TASK: For the entries below, the result should be an exact transcription of the lines from the one with "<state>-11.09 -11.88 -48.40" up to and including the one with "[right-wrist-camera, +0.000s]", and only those.

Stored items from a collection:
== Segment start ==
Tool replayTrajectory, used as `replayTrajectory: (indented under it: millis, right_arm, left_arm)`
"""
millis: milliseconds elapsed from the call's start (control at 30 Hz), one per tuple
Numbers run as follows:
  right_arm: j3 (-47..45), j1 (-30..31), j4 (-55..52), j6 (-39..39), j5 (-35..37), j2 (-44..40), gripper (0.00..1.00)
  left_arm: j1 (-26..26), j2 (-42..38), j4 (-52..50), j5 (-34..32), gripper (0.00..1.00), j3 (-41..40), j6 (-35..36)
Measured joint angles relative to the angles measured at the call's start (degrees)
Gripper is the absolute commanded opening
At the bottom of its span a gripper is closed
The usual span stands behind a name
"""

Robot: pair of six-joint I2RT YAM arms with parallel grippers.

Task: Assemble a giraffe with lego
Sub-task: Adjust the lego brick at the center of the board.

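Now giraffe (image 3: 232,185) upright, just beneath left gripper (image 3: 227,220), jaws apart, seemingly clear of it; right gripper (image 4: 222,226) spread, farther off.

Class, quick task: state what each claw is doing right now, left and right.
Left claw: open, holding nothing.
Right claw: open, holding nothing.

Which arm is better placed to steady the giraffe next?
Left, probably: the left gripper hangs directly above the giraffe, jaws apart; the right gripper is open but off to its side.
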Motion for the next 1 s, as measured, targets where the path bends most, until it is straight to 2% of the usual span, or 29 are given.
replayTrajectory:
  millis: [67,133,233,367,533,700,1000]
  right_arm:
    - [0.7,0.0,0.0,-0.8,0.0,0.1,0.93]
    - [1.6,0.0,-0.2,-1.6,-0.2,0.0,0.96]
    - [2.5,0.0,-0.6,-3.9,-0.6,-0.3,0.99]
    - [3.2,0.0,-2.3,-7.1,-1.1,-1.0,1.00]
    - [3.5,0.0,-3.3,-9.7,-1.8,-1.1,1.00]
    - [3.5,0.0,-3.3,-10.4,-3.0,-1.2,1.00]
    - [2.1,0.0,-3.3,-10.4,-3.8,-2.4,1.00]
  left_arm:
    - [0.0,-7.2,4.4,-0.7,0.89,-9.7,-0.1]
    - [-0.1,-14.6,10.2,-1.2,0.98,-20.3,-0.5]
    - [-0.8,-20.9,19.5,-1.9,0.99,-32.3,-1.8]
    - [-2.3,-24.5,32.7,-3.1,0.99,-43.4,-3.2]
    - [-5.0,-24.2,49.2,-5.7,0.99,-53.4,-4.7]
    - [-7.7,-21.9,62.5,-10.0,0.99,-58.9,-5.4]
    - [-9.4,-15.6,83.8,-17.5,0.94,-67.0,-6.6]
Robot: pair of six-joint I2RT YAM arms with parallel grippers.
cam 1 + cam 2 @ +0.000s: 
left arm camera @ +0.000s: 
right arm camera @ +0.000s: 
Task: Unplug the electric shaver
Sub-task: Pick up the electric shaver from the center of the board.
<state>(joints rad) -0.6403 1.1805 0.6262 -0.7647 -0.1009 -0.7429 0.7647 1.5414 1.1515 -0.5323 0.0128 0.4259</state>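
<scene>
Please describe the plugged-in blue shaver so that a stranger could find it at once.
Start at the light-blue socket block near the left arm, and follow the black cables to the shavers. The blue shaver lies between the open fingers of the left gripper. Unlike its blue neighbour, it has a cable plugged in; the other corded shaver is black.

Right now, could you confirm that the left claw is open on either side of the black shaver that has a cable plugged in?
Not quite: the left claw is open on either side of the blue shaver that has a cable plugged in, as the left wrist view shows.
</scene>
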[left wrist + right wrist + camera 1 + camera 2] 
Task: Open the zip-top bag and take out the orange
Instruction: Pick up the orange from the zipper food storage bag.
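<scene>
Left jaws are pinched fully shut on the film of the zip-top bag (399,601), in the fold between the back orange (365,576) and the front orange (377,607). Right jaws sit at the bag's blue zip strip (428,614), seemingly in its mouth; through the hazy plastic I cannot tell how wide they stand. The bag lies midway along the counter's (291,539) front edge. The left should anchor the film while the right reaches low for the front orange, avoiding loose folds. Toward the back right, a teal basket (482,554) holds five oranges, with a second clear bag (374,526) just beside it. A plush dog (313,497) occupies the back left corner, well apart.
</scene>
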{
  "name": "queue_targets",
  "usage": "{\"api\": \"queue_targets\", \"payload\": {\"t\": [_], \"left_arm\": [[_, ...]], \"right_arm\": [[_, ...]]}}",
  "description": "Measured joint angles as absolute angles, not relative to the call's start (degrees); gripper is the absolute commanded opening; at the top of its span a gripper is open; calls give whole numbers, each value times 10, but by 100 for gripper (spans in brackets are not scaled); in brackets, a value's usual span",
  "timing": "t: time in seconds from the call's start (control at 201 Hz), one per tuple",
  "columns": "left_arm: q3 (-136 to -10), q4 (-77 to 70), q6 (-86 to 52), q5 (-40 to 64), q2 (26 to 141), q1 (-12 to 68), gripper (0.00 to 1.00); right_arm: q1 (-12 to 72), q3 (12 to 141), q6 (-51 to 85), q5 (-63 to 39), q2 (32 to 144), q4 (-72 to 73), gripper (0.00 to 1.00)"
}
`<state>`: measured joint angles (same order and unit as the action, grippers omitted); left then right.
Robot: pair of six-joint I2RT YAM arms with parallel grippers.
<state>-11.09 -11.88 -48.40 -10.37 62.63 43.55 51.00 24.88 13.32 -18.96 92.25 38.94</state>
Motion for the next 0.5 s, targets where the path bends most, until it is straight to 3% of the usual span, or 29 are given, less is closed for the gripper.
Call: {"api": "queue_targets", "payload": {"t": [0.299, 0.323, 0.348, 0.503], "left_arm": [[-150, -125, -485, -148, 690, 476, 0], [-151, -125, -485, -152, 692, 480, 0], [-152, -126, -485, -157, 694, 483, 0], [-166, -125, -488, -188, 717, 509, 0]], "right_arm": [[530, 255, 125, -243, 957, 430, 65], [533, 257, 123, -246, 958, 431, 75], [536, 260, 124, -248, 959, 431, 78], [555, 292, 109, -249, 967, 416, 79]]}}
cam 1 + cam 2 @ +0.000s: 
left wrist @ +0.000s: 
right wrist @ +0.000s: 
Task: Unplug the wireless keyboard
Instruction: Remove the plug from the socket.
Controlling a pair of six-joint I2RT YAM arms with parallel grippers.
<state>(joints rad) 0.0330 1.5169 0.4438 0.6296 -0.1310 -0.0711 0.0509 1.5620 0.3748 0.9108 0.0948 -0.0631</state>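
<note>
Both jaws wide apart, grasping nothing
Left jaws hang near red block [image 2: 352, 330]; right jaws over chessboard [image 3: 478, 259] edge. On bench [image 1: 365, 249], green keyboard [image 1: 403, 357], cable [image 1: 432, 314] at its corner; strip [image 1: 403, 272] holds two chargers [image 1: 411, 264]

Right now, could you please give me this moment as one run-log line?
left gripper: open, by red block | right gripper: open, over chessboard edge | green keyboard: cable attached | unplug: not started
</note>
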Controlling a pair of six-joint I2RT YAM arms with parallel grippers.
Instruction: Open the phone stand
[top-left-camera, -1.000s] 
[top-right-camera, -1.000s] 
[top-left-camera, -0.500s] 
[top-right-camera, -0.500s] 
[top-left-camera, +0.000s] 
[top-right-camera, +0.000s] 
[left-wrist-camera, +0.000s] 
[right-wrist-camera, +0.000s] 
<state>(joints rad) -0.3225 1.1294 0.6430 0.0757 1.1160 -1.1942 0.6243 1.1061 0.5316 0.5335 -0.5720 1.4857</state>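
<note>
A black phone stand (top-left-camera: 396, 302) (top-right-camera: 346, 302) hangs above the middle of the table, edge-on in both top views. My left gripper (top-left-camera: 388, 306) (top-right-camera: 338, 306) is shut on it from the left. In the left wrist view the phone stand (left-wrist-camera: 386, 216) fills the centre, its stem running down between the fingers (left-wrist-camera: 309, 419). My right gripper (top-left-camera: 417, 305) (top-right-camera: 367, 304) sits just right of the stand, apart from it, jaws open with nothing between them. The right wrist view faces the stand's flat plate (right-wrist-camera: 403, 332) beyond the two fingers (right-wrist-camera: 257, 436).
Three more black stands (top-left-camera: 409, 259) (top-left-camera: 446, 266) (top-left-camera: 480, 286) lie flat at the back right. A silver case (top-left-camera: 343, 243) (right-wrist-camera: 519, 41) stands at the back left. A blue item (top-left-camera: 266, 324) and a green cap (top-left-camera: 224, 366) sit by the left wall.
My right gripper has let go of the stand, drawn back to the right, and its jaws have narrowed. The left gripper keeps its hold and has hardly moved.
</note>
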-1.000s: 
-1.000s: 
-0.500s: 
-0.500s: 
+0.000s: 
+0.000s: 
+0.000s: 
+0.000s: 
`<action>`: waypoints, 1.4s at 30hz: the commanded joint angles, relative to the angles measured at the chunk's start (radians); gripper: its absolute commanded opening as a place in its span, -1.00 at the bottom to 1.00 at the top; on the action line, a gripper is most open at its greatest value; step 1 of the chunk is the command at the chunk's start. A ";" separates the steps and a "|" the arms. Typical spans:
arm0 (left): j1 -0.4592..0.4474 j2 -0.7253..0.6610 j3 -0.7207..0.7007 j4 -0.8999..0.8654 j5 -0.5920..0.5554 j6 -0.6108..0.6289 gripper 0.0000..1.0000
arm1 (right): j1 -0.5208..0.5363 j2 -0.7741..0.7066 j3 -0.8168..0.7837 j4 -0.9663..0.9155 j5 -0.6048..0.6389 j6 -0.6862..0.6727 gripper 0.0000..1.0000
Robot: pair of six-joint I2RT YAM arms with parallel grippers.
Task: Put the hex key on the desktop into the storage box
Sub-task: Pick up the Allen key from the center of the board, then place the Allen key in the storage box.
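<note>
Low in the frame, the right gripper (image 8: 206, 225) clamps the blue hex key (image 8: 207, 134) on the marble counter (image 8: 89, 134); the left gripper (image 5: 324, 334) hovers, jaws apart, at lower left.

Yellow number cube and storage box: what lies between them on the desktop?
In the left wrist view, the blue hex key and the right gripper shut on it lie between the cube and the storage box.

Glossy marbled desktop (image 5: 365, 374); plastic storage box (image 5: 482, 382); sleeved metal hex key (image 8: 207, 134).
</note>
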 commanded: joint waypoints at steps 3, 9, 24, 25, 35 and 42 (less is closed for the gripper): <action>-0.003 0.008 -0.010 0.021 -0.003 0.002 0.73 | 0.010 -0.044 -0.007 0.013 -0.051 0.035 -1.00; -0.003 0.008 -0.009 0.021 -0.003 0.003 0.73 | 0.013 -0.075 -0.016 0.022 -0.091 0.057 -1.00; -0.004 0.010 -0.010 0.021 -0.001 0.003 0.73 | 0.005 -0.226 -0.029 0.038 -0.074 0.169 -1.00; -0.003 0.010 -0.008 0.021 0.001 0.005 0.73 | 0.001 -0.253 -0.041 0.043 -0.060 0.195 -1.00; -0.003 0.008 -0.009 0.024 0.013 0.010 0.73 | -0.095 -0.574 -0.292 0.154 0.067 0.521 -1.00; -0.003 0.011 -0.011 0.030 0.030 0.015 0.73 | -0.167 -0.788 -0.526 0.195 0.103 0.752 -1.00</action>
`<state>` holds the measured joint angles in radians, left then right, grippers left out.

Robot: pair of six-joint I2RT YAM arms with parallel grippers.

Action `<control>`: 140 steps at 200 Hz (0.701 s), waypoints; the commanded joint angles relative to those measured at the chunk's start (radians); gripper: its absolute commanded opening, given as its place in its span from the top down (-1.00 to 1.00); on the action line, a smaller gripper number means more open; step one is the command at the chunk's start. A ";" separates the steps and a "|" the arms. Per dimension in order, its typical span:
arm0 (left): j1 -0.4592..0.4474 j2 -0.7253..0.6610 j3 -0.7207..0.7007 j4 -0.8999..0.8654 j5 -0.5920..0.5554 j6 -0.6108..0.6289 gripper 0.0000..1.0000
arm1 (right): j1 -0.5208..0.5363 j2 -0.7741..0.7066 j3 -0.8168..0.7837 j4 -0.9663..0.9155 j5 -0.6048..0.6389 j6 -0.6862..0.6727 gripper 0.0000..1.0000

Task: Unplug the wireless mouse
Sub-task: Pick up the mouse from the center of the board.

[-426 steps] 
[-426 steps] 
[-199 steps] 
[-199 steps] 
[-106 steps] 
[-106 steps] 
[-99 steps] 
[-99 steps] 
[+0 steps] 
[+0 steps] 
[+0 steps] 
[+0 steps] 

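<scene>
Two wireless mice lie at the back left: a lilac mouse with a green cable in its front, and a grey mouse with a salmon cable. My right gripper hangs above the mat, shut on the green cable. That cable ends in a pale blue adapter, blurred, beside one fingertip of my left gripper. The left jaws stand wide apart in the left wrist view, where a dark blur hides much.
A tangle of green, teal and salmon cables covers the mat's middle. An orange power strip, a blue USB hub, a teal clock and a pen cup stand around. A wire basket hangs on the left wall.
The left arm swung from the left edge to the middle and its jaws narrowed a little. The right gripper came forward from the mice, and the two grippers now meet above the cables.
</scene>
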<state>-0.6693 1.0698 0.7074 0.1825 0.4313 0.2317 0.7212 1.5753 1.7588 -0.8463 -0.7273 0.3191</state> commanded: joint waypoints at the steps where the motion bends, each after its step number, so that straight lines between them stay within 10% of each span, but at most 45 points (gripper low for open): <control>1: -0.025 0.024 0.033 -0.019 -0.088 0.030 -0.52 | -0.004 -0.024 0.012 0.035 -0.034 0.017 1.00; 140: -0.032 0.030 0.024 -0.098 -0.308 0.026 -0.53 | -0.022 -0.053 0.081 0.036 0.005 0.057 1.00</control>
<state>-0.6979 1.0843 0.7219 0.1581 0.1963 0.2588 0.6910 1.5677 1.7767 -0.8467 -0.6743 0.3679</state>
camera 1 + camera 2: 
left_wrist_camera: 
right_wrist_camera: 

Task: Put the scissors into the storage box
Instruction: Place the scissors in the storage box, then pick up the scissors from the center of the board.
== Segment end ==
SOLUTION TO THIS PROBLEM:
<state>-11.09 -11.88 -48.40 -10.37 62.63 43.55 51.00 24.88 13.32 -18.96 92.25 38.94</state>
Motion for the next 0.5 s, targets where the path bends most, until it is straight to 3% of the usual span, or 29 are given, less is closed for the gripper.
Call: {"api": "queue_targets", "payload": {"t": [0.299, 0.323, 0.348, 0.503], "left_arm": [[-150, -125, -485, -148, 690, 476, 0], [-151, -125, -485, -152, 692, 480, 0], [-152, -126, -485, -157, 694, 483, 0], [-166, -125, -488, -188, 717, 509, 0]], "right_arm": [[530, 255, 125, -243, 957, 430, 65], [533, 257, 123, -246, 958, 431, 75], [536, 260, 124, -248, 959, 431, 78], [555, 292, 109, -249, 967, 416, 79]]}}
cam 1 + cam 2 @ +0.000s: 
left wrist @ +0.000s: 
right wrist @ +0.000s: 
Task: Unplug the wireless keyboard
Instruction: Remove the plug from the socket.
Controlling a pair of six-joint I2RT YAM arms with parallel grippers.
<state>(joints rad) 0.0330 1.5169 0.4438 0.6296 -0.1310 -0.0711 0.0509 1.5620 0.3748 0.9108 0.0948 -0.0631</state>
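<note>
Both jaws wide apart, grasping nothing
Left jaws hang near red block [image 2: 352, 330]; right jaws over chessboard [image 3: 478, 259] edge. On bench [image 1: 365, 249], green keyboard [image 1: 403, 357], cable [image 1: 432, 314] at its corner; strip [image 1: 403, 272] holds two chargers [image 1: 411, 264]

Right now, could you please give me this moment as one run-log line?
left gripper: open, by red block | right gripper: open, over chessboard edge | green keyboard: cable attached | unplug: not started
</note>
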Controlling a pair of six-joint I2RT YAM arms with parallel grippers.
Instruction: Open the phone stand
[top-left-camera, -1.000s] 
[top-right-camera, -1.000s] 
[top-left-camera, -0.500s] 
[top-right-camera, -0.500s] 
[top-left-camera, +0.000s] 
[top-right-camera, +0.000s] 
[left-wrist-camera, +0.000s] 
[right-wrist-camera, +0.000s] 

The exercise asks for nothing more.